Exercise: Whenever a line of the data below holds the string "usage", copy that line.

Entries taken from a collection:
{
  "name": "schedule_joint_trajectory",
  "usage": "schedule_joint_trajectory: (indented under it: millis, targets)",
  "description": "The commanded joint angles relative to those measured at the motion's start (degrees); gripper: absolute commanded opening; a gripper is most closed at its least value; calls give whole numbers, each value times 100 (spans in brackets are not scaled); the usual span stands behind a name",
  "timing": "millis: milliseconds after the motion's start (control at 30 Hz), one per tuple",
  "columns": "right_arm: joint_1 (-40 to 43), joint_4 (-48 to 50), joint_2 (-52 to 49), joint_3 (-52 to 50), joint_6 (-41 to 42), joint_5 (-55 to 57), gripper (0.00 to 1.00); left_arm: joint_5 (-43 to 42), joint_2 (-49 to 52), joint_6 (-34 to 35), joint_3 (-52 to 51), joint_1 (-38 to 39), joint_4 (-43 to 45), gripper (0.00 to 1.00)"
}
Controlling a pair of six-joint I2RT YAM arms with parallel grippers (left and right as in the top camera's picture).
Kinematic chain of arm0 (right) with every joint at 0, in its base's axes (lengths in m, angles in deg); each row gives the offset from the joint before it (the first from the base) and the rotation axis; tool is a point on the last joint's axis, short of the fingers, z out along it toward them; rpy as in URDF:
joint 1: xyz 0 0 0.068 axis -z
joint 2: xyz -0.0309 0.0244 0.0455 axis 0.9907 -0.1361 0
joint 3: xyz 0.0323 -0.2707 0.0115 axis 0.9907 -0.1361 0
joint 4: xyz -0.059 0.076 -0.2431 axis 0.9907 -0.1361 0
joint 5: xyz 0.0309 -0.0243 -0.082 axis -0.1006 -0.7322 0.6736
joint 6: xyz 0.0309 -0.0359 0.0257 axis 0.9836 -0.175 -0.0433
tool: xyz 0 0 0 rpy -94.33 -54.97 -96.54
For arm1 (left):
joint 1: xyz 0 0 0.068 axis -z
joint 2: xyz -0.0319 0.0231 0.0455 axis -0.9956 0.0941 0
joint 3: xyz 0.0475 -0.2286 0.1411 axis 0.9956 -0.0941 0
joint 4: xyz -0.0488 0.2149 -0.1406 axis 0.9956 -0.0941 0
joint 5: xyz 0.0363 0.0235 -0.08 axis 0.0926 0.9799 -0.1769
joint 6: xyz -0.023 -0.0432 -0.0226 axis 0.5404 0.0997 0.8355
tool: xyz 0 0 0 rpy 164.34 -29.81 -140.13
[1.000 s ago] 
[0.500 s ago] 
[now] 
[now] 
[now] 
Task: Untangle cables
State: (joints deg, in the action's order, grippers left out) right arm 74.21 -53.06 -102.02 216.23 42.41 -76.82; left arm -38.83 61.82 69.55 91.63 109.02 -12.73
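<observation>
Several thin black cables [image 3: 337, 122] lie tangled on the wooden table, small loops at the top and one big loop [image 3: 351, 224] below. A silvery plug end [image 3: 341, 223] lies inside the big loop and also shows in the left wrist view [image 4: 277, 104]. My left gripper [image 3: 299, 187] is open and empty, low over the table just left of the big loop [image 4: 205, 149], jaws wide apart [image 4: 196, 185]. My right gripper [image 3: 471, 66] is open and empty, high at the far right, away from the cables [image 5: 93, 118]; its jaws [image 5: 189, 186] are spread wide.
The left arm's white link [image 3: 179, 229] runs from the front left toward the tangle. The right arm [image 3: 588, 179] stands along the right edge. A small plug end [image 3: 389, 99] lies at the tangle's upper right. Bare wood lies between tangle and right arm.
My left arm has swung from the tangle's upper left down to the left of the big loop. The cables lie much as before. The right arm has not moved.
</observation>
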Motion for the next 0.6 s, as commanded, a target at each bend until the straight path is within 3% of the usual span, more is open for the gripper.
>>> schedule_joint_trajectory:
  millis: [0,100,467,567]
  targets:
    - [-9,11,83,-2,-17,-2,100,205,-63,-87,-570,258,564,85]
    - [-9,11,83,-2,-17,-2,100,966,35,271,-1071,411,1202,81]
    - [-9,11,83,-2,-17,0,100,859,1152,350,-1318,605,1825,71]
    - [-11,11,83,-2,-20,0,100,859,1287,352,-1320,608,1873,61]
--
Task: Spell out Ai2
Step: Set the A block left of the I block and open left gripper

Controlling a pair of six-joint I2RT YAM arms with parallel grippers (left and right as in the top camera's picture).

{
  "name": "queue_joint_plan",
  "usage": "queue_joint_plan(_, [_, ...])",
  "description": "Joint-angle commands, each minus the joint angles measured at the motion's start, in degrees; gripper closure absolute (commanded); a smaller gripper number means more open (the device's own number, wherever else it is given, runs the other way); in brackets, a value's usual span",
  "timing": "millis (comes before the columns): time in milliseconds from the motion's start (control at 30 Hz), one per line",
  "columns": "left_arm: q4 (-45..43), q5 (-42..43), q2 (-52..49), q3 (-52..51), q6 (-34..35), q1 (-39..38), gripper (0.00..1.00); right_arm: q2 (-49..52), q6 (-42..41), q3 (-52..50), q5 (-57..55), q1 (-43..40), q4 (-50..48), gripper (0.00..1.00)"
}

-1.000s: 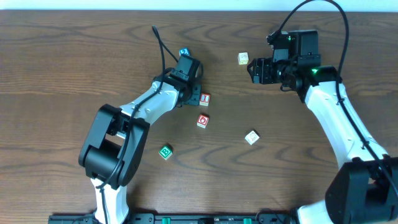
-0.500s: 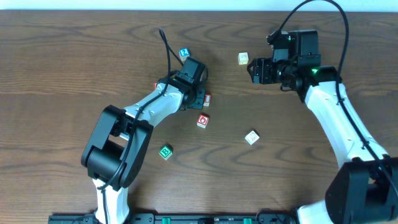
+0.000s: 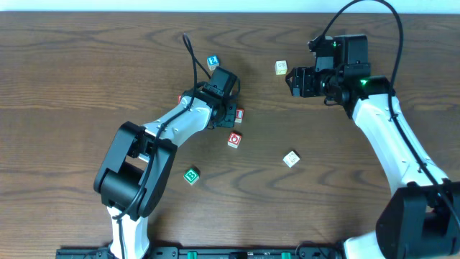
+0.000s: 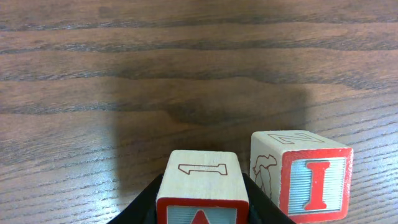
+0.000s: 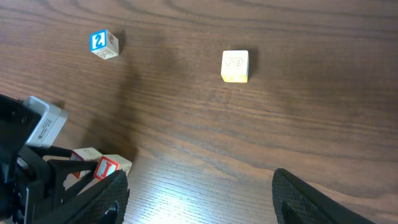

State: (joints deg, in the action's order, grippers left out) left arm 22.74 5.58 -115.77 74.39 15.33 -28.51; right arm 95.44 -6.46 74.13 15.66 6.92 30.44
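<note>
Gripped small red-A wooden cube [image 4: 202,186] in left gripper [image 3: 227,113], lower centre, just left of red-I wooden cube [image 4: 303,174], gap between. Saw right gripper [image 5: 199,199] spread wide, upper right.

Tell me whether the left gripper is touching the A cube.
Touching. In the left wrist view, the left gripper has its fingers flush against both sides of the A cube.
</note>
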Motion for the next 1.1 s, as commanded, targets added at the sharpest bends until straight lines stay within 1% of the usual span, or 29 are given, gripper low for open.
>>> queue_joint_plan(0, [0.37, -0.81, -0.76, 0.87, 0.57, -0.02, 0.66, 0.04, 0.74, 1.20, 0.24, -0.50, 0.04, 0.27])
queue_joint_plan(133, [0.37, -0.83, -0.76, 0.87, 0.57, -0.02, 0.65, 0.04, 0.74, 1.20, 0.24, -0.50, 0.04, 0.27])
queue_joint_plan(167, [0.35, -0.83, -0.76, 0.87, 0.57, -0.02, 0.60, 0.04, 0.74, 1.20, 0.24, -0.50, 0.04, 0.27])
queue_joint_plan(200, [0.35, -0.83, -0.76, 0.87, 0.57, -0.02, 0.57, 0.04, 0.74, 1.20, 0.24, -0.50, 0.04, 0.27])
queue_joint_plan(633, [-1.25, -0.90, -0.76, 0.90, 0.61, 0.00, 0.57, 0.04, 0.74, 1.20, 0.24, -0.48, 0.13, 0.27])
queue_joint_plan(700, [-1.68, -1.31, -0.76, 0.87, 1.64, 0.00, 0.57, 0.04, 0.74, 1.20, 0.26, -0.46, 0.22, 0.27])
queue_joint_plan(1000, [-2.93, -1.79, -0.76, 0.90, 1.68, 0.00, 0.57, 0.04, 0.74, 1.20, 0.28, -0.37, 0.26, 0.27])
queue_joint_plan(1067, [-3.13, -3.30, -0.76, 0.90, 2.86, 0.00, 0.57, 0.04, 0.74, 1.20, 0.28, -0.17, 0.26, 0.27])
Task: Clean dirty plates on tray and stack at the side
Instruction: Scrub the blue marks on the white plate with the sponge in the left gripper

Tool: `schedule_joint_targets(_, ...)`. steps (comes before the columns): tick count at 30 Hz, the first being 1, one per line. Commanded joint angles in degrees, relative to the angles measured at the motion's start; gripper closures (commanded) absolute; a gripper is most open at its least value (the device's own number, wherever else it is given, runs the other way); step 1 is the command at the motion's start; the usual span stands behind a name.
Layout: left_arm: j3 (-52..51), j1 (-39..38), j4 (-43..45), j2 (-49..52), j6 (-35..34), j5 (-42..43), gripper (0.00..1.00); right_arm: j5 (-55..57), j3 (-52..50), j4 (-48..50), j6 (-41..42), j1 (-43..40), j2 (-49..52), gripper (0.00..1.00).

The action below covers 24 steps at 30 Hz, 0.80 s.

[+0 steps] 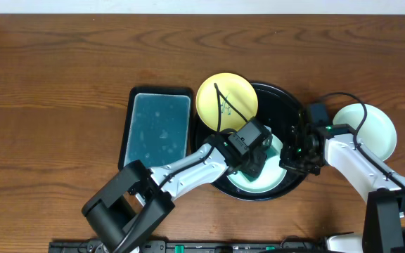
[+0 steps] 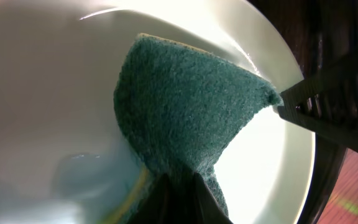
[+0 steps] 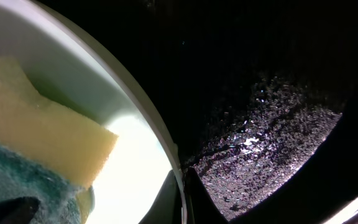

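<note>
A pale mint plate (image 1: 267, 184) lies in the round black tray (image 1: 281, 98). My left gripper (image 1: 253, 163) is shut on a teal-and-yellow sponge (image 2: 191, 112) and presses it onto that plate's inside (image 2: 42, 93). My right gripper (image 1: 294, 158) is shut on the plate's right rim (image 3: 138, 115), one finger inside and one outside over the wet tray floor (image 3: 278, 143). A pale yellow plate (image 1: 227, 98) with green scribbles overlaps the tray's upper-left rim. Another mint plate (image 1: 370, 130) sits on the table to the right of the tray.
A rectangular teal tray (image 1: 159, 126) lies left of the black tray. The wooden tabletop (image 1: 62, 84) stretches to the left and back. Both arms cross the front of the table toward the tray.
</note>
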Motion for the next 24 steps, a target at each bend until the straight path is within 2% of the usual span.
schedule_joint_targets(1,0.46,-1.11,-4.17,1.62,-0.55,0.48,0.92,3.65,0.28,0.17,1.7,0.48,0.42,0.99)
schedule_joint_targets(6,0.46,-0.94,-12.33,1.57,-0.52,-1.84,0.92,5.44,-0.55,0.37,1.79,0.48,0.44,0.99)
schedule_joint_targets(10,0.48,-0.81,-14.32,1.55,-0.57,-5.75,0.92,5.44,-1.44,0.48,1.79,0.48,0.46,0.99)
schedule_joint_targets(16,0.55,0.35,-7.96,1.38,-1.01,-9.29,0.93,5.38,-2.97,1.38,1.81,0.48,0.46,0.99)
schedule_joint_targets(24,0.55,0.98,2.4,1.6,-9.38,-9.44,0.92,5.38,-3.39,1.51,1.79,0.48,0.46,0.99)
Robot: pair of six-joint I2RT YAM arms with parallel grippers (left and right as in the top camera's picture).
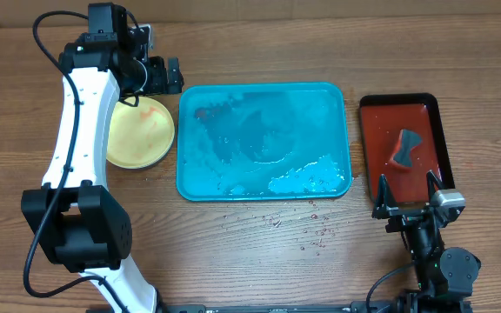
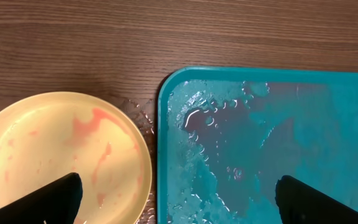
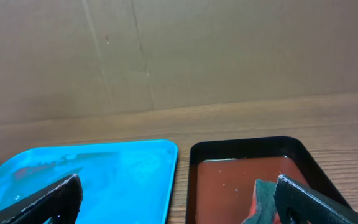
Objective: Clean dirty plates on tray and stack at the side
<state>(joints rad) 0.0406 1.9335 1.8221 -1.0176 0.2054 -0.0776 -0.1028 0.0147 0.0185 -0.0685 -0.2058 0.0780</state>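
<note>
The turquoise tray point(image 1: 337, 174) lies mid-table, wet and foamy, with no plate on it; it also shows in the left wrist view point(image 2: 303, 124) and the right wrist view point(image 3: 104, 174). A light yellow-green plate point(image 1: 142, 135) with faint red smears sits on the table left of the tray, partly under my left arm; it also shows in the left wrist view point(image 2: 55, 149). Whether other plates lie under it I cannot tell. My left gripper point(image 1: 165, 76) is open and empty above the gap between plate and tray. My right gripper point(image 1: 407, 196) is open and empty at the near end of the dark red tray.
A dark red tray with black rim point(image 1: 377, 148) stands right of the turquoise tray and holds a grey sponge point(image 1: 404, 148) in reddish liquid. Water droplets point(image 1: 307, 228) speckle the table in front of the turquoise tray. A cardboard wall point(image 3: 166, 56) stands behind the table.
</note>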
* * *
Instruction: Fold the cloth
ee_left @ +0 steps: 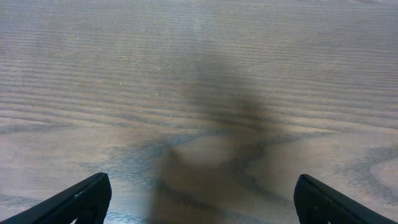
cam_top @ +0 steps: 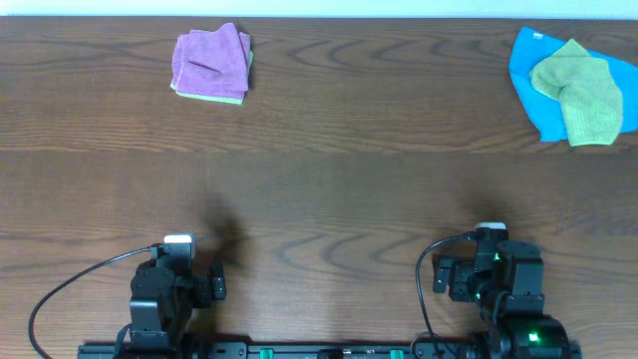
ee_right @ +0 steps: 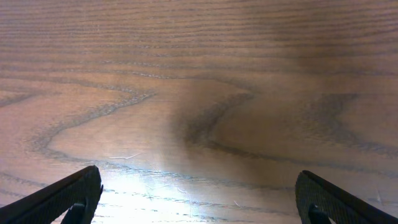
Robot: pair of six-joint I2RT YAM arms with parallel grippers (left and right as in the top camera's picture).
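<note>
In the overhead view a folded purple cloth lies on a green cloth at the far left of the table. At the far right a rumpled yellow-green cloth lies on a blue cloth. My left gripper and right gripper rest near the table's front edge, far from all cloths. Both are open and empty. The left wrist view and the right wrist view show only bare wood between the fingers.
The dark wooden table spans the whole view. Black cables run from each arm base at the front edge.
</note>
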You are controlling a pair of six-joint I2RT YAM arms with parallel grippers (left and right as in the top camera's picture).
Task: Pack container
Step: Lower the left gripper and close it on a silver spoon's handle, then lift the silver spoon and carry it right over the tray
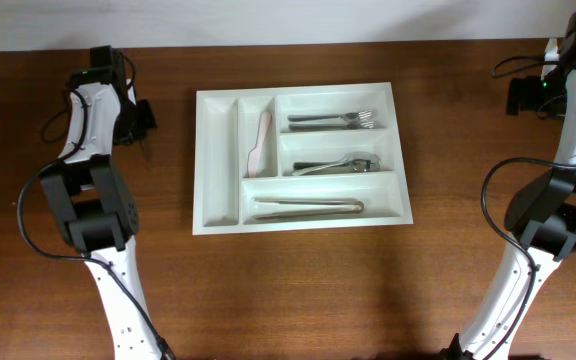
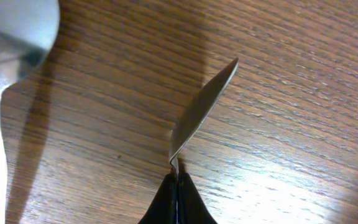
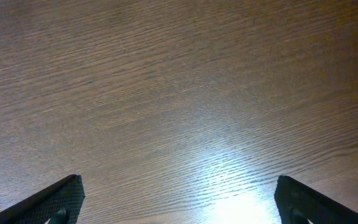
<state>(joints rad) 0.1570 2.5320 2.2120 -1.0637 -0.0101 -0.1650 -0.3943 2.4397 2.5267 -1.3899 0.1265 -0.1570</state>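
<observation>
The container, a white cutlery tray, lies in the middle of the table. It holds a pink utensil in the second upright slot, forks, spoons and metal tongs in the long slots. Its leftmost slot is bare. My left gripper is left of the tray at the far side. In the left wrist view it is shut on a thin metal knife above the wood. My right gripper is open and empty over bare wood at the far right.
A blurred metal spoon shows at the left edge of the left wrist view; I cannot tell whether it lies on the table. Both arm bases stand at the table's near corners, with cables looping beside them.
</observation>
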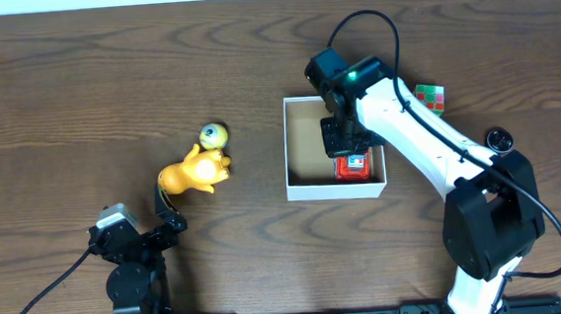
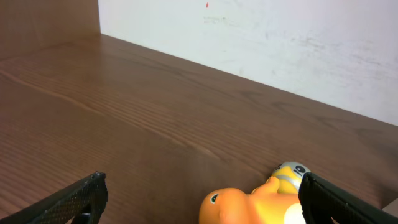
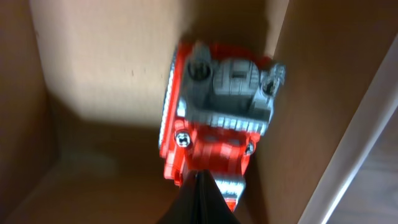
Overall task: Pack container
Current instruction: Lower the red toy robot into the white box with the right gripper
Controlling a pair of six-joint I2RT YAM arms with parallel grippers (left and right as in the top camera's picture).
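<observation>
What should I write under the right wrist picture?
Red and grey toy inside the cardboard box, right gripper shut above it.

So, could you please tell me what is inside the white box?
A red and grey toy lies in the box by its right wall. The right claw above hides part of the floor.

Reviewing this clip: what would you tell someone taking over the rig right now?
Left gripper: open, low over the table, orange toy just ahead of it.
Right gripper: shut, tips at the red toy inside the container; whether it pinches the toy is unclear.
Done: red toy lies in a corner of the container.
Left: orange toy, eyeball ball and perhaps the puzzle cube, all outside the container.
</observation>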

Answer box:
  "usage": "schedule_joint_trajectory: (indented under it: millis, targets)",
  "usage": "queue_joint_plan(_, [_, ...])",

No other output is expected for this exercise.